Material supplied:
################

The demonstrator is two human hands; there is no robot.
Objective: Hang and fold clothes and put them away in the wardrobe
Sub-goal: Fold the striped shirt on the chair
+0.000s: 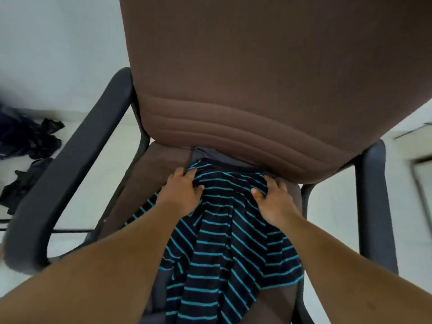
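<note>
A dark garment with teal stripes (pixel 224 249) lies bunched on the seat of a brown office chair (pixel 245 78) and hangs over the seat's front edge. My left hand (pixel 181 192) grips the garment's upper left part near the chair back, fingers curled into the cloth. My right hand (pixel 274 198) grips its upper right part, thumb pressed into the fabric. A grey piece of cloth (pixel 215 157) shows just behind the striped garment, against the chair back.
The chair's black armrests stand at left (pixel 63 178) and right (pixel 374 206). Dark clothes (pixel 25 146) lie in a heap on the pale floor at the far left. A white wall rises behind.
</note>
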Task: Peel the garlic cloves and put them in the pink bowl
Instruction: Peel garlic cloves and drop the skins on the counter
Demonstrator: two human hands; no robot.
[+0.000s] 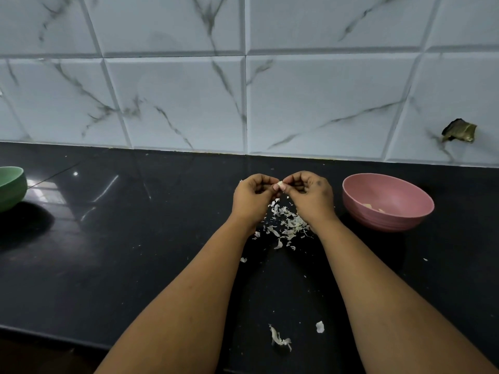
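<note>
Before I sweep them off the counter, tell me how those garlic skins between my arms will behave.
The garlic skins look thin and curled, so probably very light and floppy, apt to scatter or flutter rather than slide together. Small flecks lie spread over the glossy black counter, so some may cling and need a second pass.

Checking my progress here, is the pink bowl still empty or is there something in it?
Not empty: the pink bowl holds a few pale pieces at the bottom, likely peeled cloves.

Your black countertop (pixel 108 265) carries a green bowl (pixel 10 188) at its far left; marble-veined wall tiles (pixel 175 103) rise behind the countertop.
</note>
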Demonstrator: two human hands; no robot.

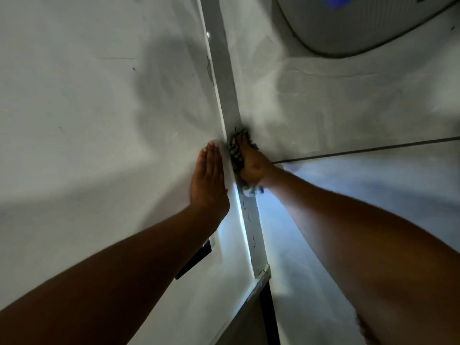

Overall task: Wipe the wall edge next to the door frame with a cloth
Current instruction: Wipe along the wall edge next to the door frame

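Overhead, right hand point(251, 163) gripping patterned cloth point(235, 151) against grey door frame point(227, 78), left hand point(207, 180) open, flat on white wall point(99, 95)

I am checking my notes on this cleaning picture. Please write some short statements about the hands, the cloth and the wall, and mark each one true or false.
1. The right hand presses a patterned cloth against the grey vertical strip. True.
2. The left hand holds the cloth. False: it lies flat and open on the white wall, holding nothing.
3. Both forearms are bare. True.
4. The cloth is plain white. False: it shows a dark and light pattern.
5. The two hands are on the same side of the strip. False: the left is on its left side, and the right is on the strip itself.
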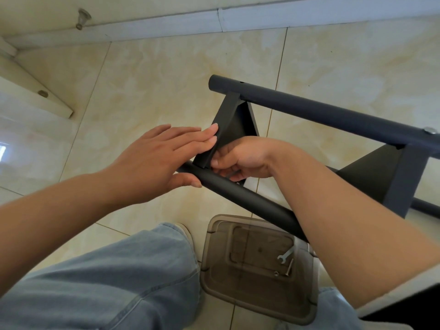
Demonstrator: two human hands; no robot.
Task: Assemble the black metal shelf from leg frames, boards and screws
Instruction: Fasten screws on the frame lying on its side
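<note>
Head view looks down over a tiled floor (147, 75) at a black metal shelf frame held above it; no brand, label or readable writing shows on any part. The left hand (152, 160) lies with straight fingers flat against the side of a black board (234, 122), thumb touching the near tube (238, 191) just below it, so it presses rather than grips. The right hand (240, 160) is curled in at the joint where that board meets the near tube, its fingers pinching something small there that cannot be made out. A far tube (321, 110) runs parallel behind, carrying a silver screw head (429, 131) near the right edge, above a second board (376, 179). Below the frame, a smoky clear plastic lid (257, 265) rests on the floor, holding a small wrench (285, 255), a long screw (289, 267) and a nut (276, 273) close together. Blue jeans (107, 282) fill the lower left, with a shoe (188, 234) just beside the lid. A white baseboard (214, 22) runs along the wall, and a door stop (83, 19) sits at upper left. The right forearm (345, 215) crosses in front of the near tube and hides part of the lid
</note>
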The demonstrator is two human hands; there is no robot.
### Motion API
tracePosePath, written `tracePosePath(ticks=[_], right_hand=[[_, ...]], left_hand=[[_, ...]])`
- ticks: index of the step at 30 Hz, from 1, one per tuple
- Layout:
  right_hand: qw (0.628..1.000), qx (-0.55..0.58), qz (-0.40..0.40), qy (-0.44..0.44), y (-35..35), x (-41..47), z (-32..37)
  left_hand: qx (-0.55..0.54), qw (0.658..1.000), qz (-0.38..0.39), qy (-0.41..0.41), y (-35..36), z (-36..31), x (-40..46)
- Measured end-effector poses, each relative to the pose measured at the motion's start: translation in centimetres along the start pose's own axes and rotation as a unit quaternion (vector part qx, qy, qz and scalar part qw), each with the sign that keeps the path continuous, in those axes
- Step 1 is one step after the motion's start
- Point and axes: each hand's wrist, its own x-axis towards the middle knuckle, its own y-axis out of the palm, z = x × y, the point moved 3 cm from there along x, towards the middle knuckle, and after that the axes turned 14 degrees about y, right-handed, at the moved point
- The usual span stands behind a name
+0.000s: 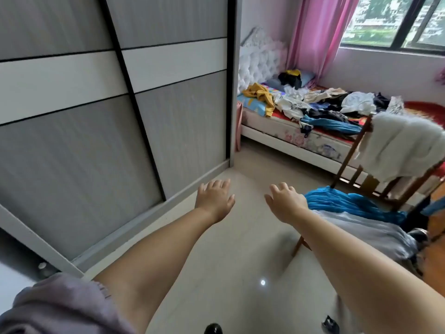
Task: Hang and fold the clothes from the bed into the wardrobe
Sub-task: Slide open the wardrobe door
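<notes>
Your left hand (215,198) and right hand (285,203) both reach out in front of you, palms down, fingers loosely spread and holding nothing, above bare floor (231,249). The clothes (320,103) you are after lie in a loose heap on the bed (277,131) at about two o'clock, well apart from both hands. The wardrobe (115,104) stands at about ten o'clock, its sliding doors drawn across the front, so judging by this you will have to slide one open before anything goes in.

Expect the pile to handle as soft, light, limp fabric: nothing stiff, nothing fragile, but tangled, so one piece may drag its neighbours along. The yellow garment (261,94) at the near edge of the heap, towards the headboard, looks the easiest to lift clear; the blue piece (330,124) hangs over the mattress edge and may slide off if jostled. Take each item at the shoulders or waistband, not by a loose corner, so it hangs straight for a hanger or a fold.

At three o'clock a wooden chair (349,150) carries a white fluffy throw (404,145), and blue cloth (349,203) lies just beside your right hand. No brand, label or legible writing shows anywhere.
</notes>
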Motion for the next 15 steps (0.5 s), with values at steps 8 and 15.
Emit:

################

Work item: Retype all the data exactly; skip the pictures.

Solution for this task:
The demonstrator is two human hands; there is no robot.
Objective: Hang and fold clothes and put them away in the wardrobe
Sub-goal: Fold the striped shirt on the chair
+0.000s: 
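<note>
A dark garment with teal stripes (pixel 224 249) lies bunched on the seat of a brown office chair (pixel 245 78) and hangs over the seat's front edge. My left hand (pixel 181 192) grips the garment's upper left part near the chair back, fingers curled into the cloth. My right hand (pixel 274 198) grips its upper right part, thumb pressed into the fabric. A grey piece of cloth (pixel 215 157) shows just behind the striped garment, against the chair back.
The chair's black armrests stand at left (pixel 63 178) and right (pixel 374 206). Dark clothes (pixel 25 146) lie in a heap on the pale floor at the far left. A white wall rises behind.
</note>
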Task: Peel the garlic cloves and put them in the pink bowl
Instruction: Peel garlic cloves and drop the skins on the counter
Demonstrator: two human hands; no robot.
[+0.000s] 
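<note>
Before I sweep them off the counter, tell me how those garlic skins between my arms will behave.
The garlic skins look thin and curled, so probably very light and floppy, apt to scatter or flutter rather than slide together. Small flecks lie spread over the glossy black counter, so some may cling and need a second pass.

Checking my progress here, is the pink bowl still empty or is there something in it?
Not empty: the pink bowl holds a few pale pieces at the bottom, likely peeled cloves.

Your black countertop (pixel 108 265) carries a green bowl (pixel 10 188) at its far left; marble-veined wall tiles (pixel 175 103) rise behind the countertop.
</note>
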Demonstrator: two human hands; no robot.


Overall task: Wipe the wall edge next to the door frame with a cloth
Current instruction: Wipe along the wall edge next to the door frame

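Overhead, right hand point(251, 163) gripping patterned cloth point(235, 151) against grey door frame point(227, 78), left hand point(207, 180) open, flat on white wall point(99, 95)

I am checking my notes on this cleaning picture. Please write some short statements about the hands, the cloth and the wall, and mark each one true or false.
1. The right hand presses a patterned cloth against the grey vertical strip. True.
2. The left hand holds the cloth. False: it lies flat and open on the white wall, holding nothing.
3. Both forearms are bare. True.
4. The cloth is plain white. False: it shows a dark and light pattern.
5. The two hands are on the same side of the strip. False: the left is on its left side, and the right is on the strip itself.
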Demonstrator: two human hands; no robot.
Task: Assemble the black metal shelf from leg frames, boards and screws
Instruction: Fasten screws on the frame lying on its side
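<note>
Head view looks down over a tiled floor (147, 75) at a black metal shelf frame held above it; no brand, label or readable writing shows on any part. The left hand (152, 160) lies with straight fingers flat against the side of a black board (234, 122), thumb touching the near tube (238, 191) just below it, so it presses rather than grips. The right hand (240, 160) is curled in at the joint where that board meets the near tube, its fingers pinching something small there that cannot be made out. A far tube (321, 110) runs parallel behind, carrying a silver screw head (429, 131) near the right edge, above a second board (376, 179). Below the frame, a smoky clear plastic lid (257, 265) rests on the floor, holding a small wrench (285, 255), a long screw (289, 267) and a nut (276, 273) close together. Blue jeans (107, 282) fill the lower left, with a shoe (188, 234) just beside the lid. A white baseboard (214, 22) runs along the wall, and a door stop (83, 19) sits at upper left. The right forearm (345, 215) crosses in front of the near tube and hides part of the lid
</note>
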The demonstrator is two human hands; there is no robot.
### Motion API
tracePosePath, written `tracePosePath(ticks=[_], right_hand=[[_, ...]], left_hand=[[_, ...]])`
- ticks: index of the step at 30 Hz, from 1, one per tuple
- Layout:
  right_hand: qw (0.628..1.000), qx (-0.55..0.58), qz (-0.40..0.40), qy (-0.44..0.44), y (-35..35), x (-41..47), z (-32..37)
  left_hand: qx (-0.55..0.54), qw (0.658..1.000), qz (-0.38..0.39), qy (-0.41..0.41), y (-35..36), z (-36..31), x (-40..46)
- Measured end-effector poses, each relative to the pose measured at the motion's start: translation in centimetres along the start pose's own axes and rotation as a unit quaternion (vector part qx, qy, qz and scalar part qw), each with the sign that keeps the path continuous, in those axes
- Step 1 is one step after the motion's start
- Point and axes: each hand's wrist, its own x-axis towards the middle knuckle, its own y-axis out of the palm, z = x × y, the point moved 3 cm from there along x, towards the middle knuckle, and after that the axes turned 14 degrees about y, right-handed, at the moved point
- The usual span stands behind a name
+0.000s: 
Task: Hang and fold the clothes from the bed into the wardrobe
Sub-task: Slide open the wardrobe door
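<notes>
Your left hand (215,198) and right hand (285,203) both reach out in front of you, palms down, fingers loosely spread and holding nothing, above bare floor (231,249). The clothes (320,103) you are after lie in a loose heap on the bed (277,131) at about two o'clock, well apart from both hands. The wardrobe (115,104) stands at about ten o'clock, its sliding doors drawn across the front, so judging by this you will have to slide one open before anything goes in.

Expect the pile to handle as soft, light, limp fabric: nothing stiff, nothing fragile, but tangled, so one piece may drag its neighbours along. The yellow garment (261,94) at the near edge of the heap, towards the headboard, looks the easiest to lift clear; the blue piece (330,124) hangs over the mattress edge and may slide off if jostled. Take each item at the shoulders or waistband, not by a loose corner, so it hangs straight for a hanger or a fold.

At three o'clock a wooden chair (349,150) carries a white fluffy throw (404,145), and blue cloth (349,203) lies just beside your right hand. No brand, label or legible writing shows anywhere.
</notes>
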Motion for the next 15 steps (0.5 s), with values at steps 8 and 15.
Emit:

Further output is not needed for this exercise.